__TRY IT__:
Work out how many lines below contain "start", then write only that number.

(Items from a dataset)
----------

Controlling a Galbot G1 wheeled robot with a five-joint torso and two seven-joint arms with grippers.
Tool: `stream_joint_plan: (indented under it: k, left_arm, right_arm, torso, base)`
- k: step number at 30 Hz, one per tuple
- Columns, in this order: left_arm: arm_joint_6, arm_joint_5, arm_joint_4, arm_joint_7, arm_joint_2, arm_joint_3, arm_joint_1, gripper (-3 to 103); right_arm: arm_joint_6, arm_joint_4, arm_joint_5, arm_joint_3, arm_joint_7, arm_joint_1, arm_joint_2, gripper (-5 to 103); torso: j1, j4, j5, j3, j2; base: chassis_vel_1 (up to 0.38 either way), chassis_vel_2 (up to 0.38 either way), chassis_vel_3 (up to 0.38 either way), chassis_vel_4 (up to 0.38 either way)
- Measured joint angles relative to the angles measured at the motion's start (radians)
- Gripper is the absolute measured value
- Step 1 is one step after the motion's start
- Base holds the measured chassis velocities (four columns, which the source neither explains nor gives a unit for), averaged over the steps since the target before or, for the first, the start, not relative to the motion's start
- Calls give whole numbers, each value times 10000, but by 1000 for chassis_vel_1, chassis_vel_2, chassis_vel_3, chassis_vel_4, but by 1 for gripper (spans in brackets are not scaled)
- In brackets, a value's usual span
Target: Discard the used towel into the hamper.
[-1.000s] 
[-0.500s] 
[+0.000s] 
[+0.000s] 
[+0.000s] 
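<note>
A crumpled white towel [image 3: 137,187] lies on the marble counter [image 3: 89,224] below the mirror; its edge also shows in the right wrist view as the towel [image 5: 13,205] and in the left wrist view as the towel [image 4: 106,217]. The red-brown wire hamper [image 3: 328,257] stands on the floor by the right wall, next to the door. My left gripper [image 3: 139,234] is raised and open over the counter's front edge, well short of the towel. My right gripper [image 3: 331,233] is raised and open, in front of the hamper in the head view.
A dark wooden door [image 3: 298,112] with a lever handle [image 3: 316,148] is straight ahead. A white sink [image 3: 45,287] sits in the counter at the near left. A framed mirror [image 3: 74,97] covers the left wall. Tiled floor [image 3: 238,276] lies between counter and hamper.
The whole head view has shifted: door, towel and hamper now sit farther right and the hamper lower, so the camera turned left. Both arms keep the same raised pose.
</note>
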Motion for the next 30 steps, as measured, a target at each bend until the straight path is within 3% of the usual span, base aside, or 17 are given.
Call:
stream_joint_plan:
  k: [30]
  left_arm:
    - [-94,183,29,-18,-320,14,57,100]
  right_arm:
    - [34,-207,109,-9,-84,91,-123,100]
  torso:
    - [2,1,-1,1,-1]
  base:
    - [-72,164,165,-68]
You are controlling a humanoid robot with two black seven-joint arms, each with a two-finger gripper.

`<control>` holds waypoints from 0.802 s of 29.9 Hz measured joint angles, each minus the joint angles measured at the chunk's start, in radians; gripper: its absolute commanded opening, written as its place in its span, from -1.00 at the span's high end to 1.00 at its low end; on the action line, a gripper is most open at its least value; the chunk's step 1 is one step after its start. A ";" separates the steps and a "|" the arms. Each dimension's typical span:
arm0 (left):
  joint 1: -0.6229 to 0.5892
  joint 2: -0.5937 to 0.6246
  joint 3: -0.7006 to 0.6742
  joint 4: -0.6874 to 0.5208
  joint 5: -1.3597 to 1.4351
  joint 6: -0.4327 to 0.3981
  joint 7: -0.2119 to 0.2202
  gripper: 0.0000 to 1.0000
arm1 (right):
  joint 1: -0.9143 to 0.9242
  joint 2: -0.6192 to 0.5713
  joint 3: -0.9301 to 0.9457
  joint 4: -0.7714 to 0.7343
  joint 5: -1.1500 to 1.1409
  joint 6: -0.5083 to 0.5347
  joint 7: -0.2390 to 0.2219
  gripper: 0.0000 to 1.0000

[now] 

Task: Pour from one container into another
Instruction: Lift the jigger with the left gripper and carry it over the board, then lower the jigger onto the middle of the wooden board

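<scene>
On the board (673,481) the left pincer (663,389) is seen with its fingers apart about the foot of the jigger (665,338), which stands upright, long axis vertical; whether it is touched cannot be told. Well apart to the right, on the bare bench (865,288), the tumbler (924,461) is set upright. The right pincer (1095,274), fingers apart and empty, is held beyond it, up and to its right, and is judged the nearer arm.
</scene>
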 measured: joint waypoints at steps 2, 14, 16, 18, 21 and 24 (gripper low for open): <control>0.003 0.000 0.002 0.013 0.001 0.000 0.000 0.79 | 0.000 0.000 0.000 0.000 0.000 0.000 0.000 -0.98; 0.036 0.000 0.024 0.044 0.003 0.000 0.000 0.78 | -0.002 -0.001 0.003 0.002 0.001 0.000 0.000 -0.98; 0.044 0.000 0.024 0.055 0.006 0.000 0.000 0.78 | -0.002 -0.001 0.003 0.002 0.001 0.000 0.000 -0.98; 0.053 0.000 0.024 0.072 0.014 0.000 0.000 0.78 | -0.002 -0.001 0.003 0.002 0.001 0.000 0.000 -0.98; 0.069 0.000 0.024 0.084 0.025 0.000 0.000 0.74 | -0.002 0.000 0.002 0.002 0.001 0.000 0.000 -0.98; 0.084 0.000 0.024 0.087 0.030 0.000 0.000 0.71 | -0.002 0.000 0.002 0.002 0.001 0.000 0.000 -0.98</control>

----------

__RESPONSE BELOW__:
4